Je pense que notre génération de DSI et de RSSI est celle qui devra répondre de ses choix d'infrastructure. Pas à une idéologie. Pas à un régulateur abstrait. À leurs directions générales, à leurs conseils d'administration, à leurs clients — qui commencent à poser des questions sur où sont traitées leurs données.

Il n'est pas trop tard. Mais la fenêtre se referme.

La bonne nouvelle — et il y en a une — c'est que l'écosystème européen s'est structuré. Les alternatives existent, elles sont auditables, elles sont soumises au droit européen, et elles progressent vite.
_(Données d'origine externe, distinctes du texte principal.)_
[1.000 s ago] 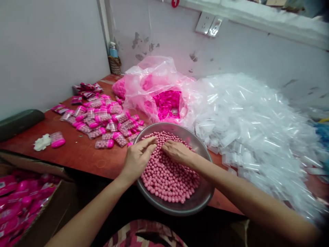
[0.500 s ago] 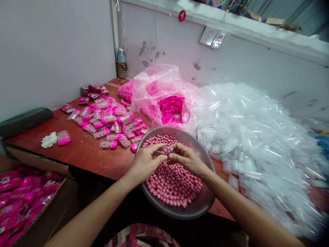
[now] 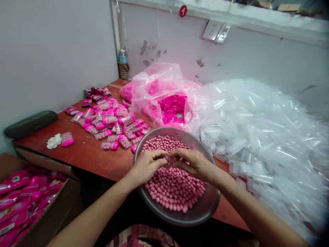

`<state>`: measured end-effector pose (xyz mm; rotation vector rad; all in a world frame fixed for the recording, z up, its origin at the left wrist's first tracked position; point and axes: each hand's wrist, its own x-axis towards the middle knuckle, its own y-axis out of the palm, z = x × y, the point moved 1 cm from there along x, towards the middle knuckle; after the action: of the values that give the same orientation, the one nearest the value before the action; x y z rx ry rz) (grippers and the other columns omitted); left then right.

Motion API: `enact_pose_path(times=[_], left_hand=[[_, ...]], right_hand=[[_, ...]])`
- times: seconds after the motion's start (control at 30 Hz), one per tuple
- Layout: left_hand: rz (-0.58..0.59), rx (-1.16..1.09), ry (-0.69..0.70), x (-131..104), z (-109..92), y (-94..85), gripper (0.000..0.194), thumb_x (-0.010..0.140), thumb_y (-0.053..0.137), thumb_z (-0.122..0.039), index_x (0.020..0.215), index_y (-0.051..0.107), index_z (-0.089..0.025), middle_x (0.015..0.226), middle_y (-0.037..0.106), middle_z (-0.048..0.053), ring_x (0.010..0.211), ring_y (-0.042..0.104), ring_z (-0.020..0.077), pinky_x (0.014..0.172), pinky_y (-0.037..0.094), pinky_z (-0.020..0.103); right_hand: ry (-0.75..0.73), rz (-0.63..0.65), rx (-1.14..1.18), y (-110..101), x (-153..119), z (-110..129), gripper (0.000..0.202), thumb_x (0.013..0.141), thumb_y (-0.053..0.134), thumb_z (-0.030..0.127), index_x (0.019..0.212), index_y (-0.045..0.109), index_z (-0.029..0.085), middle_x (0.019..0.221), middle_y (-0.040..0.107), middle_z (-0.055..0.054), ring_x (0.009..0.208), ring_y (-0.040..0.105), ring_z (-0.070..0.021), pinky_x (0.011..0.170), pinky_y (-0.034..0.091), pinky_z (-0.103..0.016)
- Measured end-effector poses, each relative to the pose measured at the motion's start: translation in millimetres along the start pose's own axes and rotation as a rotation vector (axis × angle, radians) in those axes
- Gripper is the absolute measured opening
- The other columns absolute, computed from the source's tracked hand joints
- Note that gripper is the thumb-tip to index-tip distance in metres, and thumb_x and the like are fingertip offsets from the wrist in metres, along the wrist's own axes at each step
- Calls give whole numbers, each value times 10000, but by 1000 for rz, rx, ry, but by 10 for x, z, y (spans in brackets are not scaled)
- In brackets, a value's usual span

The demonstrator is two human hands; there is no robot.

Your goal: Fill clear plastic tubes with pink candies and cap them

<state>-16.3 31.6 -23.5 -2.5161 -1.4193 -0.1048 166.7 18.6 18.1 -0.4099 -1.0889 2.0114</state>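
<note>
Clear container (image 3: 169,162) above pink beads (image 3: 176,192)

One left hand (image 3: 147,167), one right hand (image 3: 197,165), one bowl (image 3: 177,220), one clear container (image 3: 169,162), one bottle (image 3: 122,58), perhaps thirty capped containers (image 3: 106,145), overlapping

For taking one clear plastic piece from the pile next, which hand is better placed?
Probably the right hand: the pile of clear pieces lies on its side of the bowl, while the left hand is farther away.

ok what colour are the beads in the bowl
The beads are dusty pink, showing best in the head view.
</note>
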Motion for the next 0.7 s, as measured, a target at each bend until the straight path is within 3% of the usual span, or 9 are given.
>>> enact_pose_path(times=[0.13,0.27,0.4,0.5,0.57,0.63,0.7], left_hand=[[-11,161,28,-36,-61,12,262,807,497,-139,976,683,-212,917,693,33,884,608,182,834,439,287],[-4,234,14,-74,-98,22,263,819,489,-148,985,676,-230,904,688,31,866,605,172,826,440,276],[-41,227,-33,-84,-74,5,245,829,489,-170,983,667,-238,924,680,24,894,604,164,848,440,263],[-134,206,-60,-69,-20,-23,234,836,484,-205,988,658,-239,951,679,29,900,612,162,820,463,238],[-164,194,-56,-52,20,-37,224,831,488,-230,980,655,-242,945,684,28,872,625,158,767,485,210],[-160,186,-38,-34,47,-46,208,816,508,-259,958,660,-251,917,693,21,820,639,154,696,502,181],[-170,200,-38,-19,51,-56,191,793,539,-276,930,673,-270,868,703,11,758,652,150,658,511,166]], right_hand=[[79,154,-103,-23,40,-7,134,826,558,184,960,547,181,849,632,-27,758,577,-140,663,402,-220],[140,215,-119,-13,39,25,62,785,599,173,823,550,177,707,602,13,625,533,-104,562,346,-193],[216,269,18,-165,-3,30,126,759,647,257,761,554,172,643,572,34,569,494,-84,496,309,-182],[328,340,225,-388,100,-189,225,728,671,345,818,565,168,669,617,20,583,552,-106,496,373,-183],[360,178,196,-555,330,-498,249,764,631,352,914,567,163,755,656,-10,669,601,-136,588,446,-217],[372,-133,-98,-705,680,-890,201,841,527,324,936,573,153,837,656,-44,746,607,-153,663,466,-254],[454,-247,-354,-799,1098,-1290,244,868,482,294,1034,552,129,943,643,-98,841,606,-192,728,473,-315]])
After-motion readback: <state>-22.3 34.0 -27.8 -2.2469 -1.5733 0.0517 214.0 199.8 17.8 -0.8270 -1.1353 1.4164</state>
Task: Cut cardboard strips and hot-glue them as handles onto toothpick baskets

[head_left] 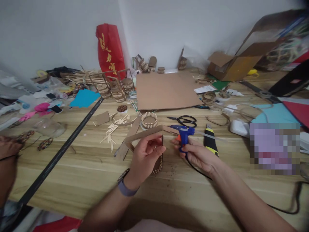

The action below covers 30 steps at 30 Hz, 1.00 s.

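Note:
My left hand point(146, 156), with a watch on its wrist, pinches an upright cardboard strip. That strip belongs to a bent cardboard frame point(145, 132), which rises over a small stick-walled bucket point(158, 166) partly hidden behind the hand. My right hand point(196, 156) grips a blue hot glue gun point(184, 133). The gun's nozzle points left, near or touching the frame's right end; I cannot tell which. A clear glue stick point(209, 135) juts from the gun's back. Just beyond the frame stands a ring of short sticks point(149, 120).
Black scissors point(184, 120) and a yellow-black utility knife point(210, 140) lie near the gun. Loose sticks point(118, 127) are scattered to the left. Farther back are a cardboard sheet point(167, 91) and finished little buckets point(118, 95). Another person's hand point(9, 146) rests at far left.

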Available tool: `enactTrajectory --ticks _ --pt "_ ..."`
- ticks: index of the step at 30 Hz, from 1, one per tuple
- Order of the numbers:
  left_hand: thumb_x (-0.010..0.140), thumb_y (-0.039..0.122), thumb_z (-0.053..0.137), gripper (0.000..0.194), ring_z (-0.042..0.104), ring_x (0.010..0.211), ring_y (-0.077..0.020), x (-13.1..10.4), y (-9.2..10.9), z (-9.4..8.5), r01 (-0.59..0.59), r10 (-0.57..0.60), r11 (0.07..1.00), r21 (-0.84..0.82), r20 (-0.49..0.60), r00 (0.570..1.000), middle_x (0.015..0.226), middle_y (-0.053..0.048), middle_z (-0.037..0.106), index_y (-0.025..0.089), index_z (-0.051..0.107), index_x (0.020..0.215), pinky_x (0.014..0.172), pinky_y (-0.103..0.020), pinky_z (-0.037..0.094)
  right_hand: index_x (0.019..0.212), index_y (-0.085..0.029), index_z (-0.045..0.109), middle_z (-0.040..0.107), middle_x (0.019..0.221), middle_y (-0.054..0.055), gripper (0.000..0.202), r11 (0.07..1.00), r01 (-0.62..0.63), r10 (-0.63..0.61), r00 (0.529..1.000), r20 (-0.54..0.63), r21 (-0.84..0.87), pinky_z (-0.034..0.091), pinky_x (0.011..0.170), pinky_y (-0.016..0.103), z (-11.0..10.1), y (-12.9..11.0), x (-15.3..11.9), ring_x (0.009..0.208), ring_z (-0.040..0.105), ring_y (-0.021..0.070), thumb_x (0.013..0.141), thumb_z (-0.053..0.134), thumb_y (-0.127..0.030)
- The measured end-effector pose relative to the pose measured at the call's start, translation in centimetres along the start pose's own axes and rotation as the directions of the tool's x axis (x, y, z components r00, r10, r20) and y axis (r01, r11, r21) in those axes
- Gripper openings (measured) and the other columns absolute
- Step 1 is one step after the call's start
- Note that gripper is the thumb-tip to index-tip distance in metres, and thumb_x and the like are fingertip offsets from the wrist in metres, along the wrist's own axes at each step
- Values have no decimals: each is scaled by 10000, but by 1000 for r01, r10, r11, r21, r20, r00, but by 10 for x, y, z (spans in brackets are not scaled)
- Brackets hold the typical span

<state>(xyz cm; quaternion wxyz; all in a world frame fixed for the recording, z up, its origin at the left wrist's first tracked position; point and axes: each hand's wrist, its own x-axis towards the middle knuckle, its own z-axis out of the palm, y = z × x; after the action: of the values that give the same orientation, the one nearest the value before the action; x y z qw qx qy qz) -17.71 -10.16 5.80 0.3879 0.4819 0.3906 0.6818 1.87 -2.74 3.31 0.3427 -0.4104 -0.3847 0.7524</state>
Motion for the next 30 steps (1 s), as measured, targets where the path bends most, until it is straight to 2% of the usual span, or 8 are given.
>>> enactTrajectory --ticks 5,10,11,13,15,17,20,30 --pt "792 231 841 288 698 871 -139 0 -3 1 31 -30 999 -43 22 999 930 -12 737 225 735 1059 806 -264 587 839 -217 680 741 835 22 206 968 57 -72 996 -54 -244 562 612 283 1 1 18 755 704 179 641 721 -176" --pt "797 264 836 298 693 884 -155 -3 -8 4 71 -70 997 -25 16 997 947 -31 736 206 744 1074 800 -273 580 718 -228 725 700 717 18 52 831 216 -312 944 -106 -513 469 558 268 0 -35 2 642 592 165 726 773 -244" --pt "800 266 833 299 690 882 -155 -3 -9 4 75 -75 997 -16 21 997 952 -31 735 209 743 1079 793 -272 576 781 -244 753 729 811 31 46 784 273 -404 906 -125 -558 483 605 282 3 -45 -8 703 613 179 756 776 -275" --pt "807 271 832 293 685 872 -152 -3 -9 4 73 -73 997 -4 28 997 952 -25 731 220 741 1081 779 -268 569 941 -282 788 763 972 54 155 481 432 -688 725 -23 -763 517 717 338 15 -64 -31 829 674 225 864 710 -391" --pt "808 290 839 287 679 861 -151 -3 -9 5 49 -49 999 -10 32 998 934 -16 724 231 737 1071 773 -271 563 1025 -304 784 770 1010 56 190 239 551 -776 603 184 -800 526 796 367 29 -76 -51 904 696 242 912 679 -415" --pt "811 321 843 284 673 855 -151 -2 -9 6 13 -12 1000 -24 28 1000 915 -12 715 237 733 1059 782 -278 559 1076 -320 778 777 1022 50 194 97 620 -768 544 338 -778 536 831 374 42 -80 -61 940 708 245 912 703 -391" --pt "819 357 839 277 665 856 -147 -2 -8 7 -24 25 999 -25 23 999 911 -9 708 241 730 1045 805 -286 554 1098 -314 774 784 1046 54 194 40 661 -739 525 423 -749 554 864 382 52 -78 -61 976 717 248 934 682 -363" --pt "841 327 825 255 661 840 -132 -1 -9 6 -87 88 996 -20 41 995 924 -4 715 242 727 1061 778 -264 549 1086 -321 776 777 930 40 208 50 669 -714 543 442 -742 560 735 340 63 -84 -59 817 704 213 928 642 -310"
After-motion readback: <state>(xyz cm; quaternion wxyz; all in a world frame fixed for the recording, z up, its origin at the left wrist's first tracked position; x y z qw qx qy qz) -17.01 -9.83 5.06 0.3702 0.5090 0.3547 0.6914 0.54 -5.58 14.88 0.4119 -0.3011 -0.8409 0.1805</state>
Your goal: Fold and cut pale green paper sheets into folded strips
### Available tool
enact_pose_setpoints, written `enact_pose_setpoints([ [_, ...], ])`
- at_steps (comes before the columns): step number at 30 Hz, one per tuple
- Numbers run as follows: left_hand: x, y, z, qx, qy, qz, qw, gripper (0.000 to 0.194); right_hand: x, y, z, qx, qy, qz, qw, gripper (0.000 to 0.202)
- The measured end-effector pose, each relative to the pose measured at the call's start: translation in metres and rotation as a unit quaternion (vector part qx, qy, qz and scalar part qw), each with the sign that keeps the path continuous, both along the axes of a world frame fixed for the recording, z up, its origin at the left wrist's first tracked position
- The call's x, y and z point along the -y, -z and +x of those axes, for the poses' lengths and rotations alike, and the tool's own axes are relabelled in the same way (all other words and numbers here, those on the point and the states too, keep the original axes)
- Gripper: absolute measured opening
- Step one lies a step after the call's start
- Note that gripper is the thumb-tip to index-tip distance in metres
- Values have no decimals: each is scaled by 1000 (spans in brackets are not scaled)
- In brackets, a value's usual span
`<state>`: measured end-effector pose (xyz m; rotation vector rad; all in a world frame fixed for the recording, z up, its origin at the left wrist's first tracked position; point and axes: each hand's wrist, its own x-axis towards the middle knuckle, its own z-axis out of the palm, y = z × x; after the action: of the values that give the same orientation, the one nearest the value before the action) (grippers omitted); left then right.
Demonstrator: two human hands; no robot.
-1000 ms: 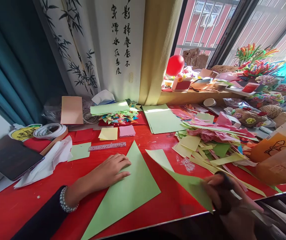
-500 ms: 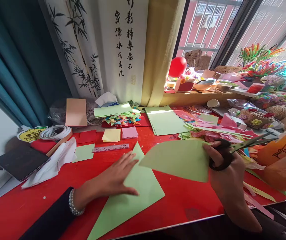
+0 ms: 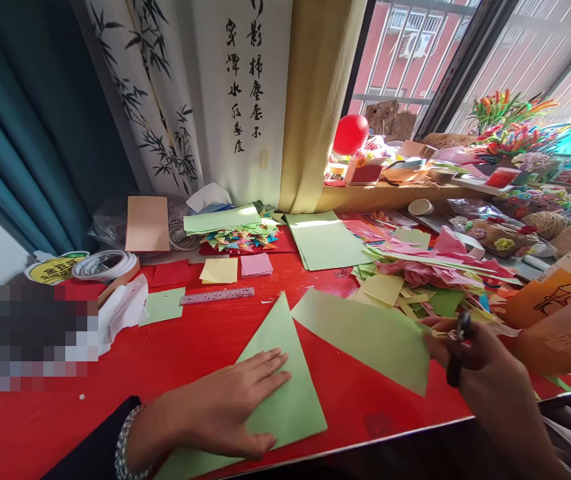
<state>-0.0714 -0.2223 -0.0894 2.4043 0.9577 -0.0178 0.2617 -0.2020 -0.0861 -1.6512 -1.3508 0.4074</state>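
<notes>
My left hand lies flat, fingers stretched out, on a pointed sheet of light green paper near the table's front edge. Part of that sheet is hidden under the hand. In my right hand are black-handled scissors; their blades can hardly be made out. The same hand pinches the right corner of a second green paper piece with a curved upper edge. This piece slants over the red table, its left tip close to the first sheet.
Paper scraps lie in a heap behind my right hand, with orange cups at the right. Farther back are a stack of green sheets, a ruler, yellow squares and pink squares. A tape roll lies left.
My right hand has moved right and toward me, bringing the green piece down and turning the scissors. My left hand has slid slightly nearer me on the pointed sheet.
</notes>
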Motion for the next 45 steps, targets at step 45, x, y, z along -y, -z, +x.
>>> enact_pose_setpoints([
  [45,78,30,-37,-35,-60,365,928,34,-154,-1,-103,386,-236,-238,860,20],
])
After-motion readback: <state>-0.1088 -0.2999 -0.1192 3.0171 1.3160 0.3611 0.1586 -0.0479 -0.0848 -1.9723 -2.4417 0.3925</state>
Mais il y a une dynamique que je ne peux pas ignorer : plus on attend, plus la migration devient complexe. Les habitudes s'enkystent, les intégrations se multiplient, les dépendances s'approfondissent. Chaque année supplémentaire sous architecture californienne est une année de dette souveraine qui s'accumule.

2026 peut être l'année où vous décidez de commencer à reprendre la main. Pas sur tout, pas du jour au lendemain. Mais avec un plan, un cap, et la conviction que ce n'est pas une option réservée aux grandes entreprises ou aux acteurs publics.

C'est une nécessité de gestion des risques. Et c'est, je le crois sincèrement, une responsabilité professionnelle.